> **The data**
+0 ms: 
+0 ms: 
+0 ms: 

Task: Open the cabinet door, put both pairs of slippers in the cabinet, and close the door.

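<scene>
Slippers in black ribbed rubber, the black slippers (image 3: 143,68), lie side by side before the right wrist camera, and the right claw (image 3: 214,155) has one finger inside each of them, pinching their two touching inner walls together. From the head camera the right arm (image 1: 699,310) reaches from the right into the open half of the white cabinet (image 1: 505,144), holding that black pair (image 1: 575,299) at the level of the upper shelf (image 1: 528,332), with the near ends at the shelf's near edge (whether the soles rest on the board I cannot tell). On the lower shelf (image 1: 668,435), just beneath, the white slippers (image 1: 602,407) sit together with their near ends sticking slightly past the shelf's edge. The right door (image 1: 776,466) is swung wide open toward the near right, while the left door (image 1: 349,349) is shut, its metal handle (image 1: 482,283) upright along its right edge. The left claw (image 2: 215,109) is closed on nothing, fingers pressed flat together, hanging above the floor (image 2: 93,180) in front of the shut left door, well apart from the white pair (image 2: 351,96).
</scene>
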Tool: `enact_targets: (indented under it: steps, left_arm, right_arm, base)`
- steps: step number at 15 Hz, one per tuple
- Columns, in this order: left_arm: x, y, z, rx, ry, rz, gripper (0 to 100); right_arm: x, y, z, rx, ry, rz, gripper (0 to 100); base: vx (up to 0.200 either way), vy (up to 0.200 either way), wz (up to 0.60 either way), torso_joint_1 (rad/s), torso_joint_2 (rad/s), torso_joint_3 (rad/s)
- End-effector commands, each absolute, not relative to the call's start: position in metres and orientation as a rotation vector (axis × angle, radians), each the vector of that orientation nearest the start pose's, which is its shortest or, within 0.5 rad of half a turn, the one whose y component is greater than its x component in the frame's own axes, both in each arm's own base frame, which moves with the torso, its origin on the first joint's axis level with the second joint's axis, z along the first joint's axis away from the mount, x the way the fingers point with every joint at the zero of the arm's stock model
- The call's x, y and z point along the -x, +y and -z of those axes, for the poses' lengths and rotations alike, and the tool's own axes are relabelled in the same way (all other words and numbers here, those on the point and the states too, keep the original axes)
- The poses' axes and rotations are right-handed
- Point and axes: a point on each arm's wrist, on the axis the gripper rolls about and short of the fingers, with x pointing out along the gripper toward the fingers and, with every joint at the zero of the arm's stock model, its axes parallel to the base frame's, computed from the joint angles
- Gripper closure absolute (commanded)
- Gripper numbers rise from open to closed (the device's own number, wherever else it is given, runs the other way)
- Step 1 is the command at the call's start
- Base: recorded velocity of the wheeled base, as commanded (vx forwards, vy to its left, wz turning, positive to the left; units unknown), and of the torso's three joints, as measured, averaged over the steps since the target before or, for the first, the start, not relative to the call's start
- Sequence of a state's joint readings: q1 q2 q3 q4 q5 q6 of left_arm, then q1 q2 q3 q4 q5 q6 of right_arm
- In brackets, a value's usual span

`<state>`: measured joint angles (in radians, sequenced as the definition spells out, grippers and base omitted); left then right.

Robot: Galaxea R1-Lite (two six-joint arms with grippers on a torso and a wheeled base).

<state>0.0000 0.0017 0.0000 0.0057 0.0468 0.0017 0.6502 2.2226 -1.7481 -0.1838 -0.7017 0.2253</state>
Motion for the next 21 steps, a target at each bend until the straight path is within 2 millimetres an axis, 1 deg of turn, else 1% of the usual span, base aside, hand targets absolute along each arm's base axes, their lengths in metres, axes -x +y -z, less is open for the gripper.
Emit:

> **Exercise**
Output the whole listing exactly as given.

> **Result for this task**
+0 ms: 
+0 ms: 
+0 ms: 

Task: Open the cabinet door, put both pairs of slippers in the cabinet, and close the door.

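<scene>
Slippers in black ribbed rubber, the black slippers (image 3: 143,68), lie side by side before the right wrist camera, and the right claw (image 3: 214,155) has one finger inside each of them, pinching their two touching inner walls together. From the head camera the right arm (image 1: 699,310) reaches from the right into the open half of the white cabinet (image 1: 505,144), holding that black pair (image 1: 575,299) at the level of the upper shelf (image 1: 528,332), with the near ends at the shelf's near edge (whether the soles rest on the board I cannot tell). On the lower shelf (image 1: 668,435), just beneath, the white slippers (image 1: 602,407) sit together with their near ends sticking slightly past the shelf's edge. The right door (image 1: 776,466) is swung wide open toward the near right, while the left door (image 1: 349,349) is shut, its metal handle (image 1: 482,283) upright along its right edge. The left claw (image 2: 215,109) is closed on nothing, fingers pressed flat together, hanging above the floor (image 2: 93,180) in front of the shut left door, well apart from the white pair (image 2: 351,96).
</scene>
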Tool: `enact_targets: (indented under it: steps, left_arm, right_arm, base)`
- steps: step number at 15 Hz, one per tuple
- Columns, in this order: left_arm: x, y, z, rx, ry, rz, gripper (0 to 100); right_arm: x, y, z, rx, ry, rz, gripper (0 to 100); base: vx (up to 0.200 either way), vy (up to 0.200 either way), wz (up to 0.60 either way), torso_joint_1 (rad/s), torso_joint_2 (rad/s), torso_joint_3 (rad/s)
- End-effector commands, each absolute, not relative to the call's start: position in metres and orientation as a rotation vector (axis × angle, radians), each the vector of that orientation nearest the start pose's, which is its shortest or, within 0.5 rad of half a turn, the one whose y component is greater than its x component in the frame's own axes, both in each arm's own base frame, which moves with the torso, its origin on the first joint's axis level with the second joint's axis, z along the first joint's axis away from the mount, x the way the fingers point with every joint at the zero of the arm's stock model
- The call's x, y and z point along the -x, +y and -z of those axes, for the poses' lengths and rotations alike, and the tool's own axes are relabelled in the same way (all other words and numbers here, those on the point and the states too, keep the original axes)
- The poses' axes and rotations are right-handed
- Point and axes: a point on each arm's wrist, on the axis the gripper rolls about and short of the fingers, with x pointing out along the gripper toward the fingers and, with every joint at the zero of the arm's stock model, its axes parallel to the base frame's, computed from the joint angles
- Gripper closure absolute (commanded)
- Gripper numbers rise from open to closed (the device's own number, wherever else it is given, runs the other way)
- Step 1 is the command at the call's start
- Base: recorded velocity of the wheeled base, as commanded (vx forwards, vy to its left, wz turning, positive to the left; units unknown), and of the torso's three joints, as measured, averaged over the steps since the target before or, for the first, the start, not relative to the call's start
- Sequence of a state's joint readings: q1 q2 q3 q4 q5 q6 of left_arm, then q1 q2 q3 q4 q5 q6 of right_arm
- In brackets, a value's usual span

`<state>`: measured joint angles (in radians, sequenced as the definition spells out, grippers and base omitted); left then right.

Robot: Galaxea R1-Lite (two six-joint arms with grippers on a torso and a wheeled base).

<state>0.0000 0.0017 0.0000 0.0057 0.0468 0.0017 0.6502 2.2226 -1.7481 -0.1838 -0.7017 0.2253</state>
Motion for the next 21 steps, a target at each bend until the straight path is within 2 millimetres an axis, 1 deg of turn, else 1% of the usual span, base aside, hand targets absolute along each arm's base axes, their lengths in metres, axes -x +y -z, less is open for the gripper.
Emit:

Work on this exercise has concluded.